**TASK DETAILS**
Once you find the line containing "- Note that" in the data below, copy it and each following line exactly, up to and including the line containing "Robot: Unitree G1", and nothing else.

**RECORDS SHOWN**

========================================================================

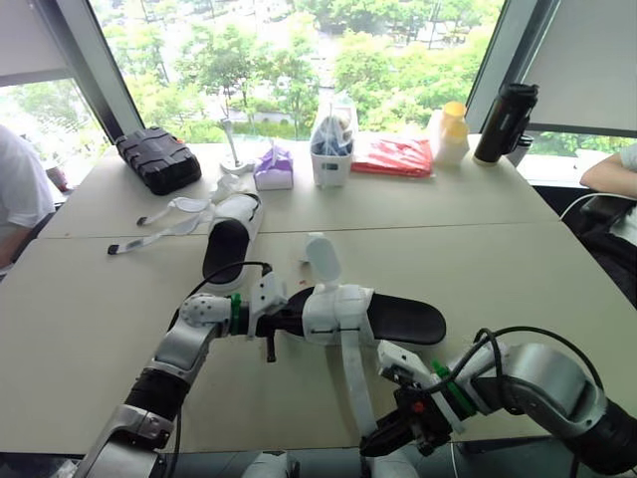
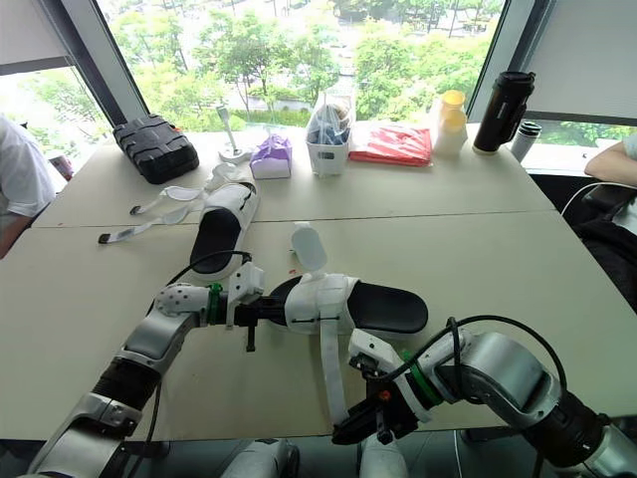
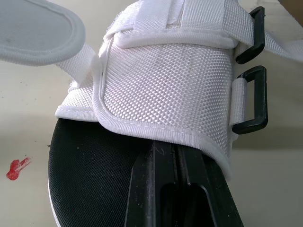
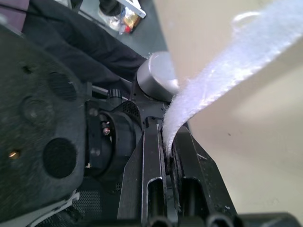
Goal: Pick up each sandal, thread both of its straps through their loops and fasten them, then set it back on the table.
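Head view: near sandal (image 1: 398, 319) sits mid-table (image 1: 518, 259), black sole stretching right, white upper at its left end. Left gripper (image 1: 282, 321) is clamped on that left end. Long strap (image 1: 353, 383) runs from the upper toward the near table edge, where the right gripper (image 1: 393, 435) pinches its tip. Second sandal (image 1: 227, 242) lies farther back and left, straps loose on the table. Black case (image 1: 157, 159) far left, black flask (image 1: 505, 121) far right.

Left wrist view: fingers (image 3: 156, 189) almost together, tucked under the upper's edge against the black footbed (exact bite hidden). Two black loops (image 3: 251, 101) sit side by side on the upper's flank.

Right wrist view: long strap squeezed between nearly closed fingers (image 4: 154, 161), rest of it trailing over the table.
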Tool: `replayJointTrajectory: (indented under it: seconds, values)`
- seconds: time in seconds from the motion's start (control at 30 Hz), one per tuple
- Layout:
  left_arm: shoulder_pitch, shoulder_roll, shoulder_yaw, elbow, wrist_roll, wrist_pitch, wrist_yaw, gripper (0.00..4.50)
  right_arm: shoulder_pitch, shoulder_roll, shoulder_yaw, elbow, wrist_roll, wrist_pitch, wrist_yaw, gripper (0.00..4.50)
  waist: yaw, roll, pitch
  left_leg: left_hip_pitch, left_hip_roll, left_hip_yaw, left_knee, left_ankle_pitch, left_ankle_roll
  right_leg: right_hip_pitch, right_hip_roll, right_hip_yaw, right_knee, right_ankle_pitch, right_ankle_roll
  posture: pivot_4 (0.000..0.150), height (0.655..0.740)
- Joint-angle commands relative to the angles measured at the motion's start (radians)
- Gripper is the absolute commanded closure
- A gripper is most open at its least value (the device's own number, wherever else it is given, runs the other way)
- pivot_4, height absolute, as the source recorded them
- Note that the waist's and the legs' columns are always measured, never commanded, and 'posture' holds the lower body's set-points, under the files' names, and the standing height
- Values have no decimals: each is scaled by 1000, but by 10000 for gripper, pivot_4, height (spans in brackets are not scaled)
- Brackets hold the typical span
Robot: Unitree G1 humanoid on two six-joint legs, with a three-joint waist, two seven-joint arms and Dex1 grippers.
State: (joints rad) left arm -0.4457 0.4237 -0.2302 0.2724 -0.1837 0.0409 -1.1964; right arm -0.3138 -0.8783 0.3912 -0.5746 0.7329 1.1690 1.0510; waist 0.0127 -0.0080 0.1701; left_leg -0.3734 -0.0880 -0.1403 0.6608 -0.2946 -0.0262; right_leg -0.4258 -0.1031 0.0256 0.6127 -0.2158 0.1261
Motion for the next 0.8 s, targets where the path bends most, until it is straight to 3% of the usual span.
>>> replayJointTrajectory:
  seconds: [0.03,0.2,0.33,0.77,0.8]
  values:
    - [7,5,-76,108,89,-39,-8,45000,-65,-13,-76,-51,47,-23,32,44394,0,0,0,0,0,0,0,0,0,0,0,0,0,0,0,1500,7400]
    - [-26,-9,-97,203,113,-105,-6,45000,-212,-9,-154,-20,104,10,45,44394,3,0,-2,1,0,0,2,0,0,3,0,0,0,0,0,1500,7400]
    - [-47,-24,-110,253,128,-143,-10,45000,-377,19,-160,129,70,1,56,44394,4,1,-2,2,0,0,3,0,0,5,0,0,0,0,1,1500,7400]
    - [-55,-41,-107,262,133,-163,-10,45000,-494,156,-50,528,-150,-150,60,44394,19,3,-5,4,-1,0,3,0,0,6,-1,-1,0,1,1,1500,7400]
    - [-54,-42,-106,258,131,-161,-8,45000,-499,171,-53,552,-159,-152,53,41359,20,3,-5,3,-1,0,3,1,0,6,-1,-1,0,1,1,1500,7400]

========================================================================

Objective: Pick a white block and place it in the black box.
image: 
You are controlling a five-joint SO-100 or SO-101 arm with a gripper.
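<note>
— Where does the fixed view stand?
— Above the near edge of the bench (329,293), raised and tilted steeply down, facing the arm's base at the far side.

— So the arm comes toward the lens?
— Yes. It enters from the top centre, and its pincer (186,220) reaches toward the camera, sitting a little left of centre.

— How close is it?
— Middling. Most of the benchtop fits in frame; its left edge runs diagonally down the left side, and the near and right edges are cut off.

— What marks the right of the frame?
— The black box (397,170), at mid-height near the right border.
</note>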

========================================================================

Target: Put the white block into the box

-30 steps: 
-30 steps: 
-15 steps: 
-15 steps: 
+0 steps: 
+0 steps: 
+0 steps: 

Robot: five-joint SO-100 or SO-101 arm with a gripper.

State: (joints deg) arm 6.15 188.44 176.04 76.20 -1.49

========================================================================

**REPLY**
- Note that the waist's and the legs' columns are always measured, never commanded, and 'posture' holds the lower body's set-points, under the files' names, and the standing height
- Values have no decimals: each is scaled by 1000, but by 10000 for gripper, pivot_4, height (spans in brackets are not scaled)
- Brackets hold the typical span
Robot: Unitree G1 humanoid on two six-joint legs, with a three-joint waist, two seven-joint arms and Dex1 grippers.

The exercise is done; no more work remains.